Hundreds of relatives of individuals killed in the September 11 2001, attacks have sued Saudi Arabia in US court, seeking to take advantage of a law passed by Congress last year that allows victims of such attacks on US soil to sue state sponsors.
The lawsuit filed yesterday in federal court in Manhattan is the latest effort to hold Saudi Arabia liable for the Al-Qaeda attacks which killed nearly 3,000 people in New York, Washington and Pennsylvania.
After Congress overwhelmingly passed the "Justice Against Sponsors of Terrorism Act" permitting such lawsuits to proceed seven have been filed in New York against Saudi Arabia.

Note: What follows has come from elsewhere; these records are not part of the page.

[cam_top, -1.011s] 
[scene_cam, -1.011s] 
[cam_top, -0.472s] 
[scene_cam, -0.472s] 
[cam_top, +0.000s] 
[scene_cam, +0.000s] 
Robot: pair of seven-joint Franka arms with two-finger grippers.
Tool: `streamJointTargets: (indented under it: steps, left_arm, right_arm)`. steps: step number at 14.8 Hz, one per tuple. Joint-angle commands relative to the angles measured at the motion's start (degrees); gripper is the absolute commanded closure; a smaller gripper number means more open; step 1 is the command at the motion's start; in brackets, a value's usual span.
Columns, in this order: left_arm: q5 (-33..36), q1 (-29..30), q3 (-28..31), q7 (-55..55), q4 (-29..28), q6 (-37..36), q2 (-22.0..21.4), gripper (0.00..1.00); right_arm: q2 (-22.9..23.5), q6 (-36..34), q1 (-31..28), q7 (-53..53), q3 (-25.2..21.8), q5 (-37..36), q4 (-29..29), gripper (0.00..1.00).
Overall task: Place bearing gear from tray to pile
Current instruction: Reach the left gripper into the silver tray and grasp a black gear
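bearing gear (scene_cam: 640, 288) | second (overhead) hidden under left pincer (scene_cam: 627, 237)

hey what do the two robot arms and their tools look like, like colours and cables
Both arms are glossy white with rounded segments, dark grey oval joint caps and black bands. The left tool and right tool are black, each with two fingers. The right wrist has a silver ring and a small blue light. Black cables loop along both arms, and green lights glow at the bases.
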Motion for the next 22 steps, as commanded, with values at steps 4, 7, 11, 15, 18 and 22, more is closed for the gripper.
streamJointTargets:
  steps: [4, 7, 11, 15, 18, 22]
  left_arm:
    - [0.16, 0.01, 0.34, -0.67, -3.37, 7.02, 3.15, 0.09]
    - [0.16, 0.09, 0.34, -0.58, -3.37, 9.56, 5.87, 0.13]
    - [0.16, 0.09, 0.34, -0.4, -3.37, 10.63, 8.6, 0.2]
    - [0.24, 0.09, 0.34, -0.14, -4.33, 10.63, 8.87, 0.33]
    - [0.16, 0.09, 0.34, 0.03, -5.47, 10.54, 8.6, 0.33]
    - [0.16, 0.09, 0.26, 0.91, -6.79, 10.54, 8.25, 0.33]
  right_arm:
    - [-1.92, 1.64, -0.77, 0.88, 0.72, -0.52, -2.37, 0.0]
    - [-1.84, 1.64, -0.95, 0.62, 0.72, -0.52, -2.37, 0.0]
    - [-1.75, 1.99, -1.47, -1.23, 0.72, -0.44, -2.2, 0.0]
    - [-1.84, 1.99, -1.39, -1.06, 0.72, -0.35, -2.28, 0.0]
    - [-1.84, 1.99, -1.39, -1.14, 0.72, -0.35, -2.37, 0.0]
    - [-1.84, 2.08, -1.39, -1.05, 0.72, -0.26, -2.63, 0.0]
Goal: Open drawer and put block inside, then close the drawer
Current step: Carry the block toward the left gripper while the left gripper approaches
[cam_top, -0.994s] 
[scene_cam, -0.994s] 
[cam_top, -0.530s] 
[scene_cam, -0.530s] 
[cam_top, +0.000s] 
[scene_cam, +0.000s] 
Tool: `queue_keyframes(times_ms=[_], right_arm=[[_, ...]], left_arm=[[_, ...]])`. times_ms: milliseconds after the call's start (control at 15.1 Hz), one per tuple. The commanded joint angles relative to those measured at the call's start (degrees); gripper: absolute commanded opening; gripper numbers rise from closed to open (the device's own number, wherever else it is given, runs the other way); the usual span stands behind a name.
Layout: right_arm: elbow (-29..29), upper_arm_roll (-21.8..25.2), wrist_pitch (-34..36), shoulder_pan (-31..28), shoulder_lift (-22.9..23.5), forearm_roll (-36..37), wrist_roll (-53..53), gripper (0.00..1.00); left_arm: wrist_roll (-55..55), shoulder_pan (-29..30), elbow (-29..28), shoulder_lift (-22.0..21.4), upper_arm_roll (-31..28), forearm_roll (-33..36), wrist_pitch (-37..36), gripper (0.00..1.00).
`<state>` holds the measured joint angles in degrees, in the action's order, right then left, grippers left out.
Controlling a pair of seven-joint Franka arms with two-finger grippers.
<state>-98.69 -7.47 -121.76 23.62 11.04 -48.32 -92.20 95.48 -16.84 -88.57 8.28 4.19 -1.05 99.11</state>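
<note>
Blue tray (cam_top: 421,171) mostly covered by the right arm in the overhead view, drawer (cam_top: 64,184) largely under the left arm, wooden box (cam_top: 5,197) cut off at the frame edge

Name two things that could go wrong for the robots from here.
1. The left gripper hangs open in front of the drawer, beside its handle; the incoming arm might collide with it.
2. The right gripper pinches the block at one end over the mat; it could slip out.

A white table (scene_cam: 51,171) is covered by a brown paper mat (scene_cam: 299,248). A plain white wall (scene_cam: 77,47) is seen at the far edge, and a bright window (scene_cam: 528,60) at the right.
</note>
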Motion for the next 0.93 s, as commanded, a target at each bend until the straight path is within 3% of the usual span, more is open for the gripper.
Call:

Fifteen of the 19 airplane hijackers who carried out the attacks were from Saudi Arabia. A commission set up by the US government to investigate found no evidence that the Saudi government directly funded Al-Qaeda but left open the possibility that individual officials did so.
The Saudi government has denied any involvement in the attacks. A lawyer for Saudi Arabia did not immediately respond to a request for comment today.
Yesterday's lawsuit, which seeks unspecified damages, was brought by families of around 800 victims as well as approximately 1,500 individuals who suffered injuries after responding to the site of the attacks in New York.
Among other allegations, the complaint accuses Saudi officials of being aware that money was redirected from Saudi charities to Al-Qaeda to fund their attacks.